Cranberry Ribbon Pie
Author/Submitted by: Servings: 8 Categories:
Desserts
/
Pies & Pastries
Ingredients: 1 1/2
c
all-purpose flour 3
tb
granulated sugar 3
tb
finely chopped almonds 1/2
t
salt 1/3
c
vegetable oil 3
tb
milk 1
can
whole,
(16 ozs)
cranberry sauce 1
tb
cornstarch 1
tb
cranberry liqueur
optional 1 1/2
c
white baking pieces 1
egg 2
tb
water 1/4
t
almond extract 2
c
whipping cream 2
tb
confectioners' sugar 1
t
vanilla
toasted slivered almonds
Directions:
Preparation time: 40 minutes. Cooking time: 14 minutes. Chilling time:
Several hours. Yield: 8 servings.
1. Heat oven to 400 degrees. Mix flour, 1 tablespoon of the sugar,
almonds and salt in a medium mixing bowl. Combine oil and milk; stir
into flour mixture. Press onto the bottom and sides of a 9-inch pie
plate. Pierce crust with a fork. Bake until set 12 to 14 minutes. Cool
on a wire rack.
2. Meanwhile, in a medium saucepan combine cranberry sauce, cornstarch
and remaining 2 tablespoons sugar. Cook and stir until thickened and
bubbly. Cook and stir for 1 minute more. Stir in liqueur. Cool.
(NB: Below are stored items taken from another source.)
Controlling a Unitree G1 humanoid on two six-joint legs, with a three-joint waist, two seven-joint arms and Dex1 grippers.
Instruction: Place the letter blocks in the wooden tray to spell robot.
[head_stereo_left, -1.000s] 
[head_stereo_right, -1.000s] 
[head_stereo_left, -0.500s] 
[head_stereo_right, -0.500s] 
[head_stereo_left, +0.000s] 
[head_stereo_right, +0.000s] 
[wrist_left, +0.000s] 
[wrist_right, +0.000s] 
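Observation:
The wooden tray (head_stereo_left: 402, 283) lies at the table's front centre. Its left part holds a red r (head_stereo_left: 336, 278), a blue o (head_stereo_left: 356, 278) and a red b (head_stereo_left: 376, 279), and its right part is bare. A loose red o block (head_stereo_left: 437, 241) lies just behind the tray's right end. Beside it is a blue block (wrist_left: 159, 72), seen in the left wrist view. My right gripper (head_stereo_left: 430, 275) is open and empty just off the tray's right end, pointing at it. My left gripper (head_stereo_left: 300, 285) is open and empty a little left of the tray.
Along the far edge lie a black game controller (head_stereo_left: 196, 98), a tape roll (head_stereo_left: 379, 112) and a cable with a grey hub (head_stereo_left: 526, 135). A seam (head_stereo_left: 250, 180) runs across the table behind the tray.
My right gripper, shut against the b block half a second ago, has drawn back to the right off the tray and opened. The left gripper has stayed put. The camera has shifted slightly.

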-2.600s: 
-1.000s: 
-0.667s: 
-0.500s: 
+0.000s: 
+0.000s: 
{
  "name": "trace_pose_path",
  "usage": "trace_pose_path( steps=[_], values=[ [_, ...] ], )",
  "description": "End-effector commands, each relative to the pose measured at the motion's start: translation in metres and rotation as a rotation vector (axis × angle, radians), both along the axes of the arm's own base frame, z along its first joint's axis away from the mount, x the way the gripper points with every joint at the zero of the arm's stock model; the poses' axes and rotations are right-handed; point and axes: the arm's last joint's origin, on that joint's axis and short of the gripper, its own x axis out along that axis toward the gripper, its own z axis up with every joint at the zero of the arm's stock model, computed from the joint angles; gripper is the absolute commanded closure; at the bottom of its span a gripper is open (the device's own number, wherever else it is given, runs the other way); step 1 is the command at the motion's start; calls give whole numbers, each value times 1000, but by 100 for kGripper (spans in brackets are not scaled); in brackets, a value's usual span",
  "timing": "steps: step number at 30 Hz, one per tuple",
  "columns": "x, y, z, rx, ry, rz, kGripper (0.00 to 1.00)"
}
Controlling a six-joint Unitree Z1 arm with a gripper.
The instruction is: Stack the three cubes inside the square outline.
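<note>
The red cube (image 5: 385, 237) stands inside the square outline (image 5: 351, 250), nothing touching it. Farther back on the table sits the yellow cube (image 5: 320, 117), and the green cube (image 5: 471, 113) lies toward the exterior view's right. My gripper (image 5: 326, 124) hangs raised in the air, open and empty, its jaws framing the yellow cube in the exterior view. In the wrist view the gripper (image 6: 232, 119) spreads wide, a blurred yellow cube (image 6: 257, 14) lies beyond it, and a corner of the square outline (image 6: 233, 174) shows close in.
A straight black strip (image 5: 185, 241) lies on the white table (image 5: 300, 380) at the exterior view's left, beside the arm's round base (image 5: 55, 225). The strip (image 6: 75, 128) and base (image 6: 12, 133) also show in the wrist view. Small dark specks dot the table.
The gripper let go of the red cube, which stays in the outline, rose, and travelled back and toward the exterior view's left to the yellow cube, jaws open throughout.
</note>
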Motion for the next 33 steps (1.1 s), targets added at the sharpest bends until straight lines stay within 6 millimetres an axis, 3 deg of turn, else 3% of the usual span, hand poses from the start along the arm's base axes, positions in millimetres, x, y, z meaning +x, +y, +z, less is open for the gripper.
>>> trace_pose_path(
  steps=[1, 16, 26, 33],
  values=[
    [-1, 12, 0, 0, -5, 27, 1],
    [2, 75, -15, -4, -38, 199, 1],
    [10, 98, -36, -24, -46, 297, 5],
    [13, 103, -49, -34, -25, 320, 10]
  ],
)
3. For filling, in a small saucepan melt white baking pieces over low
heat; remove from heat. In a small mixing bowl slightly beat egg and
water. Gradually stir half of the melted pieces into the egg. Add egg
mixture to saucepan; cook and stir over medium heat until thickened,
about 7 minutes. Remove from heat. Stir in almond extract and let cool.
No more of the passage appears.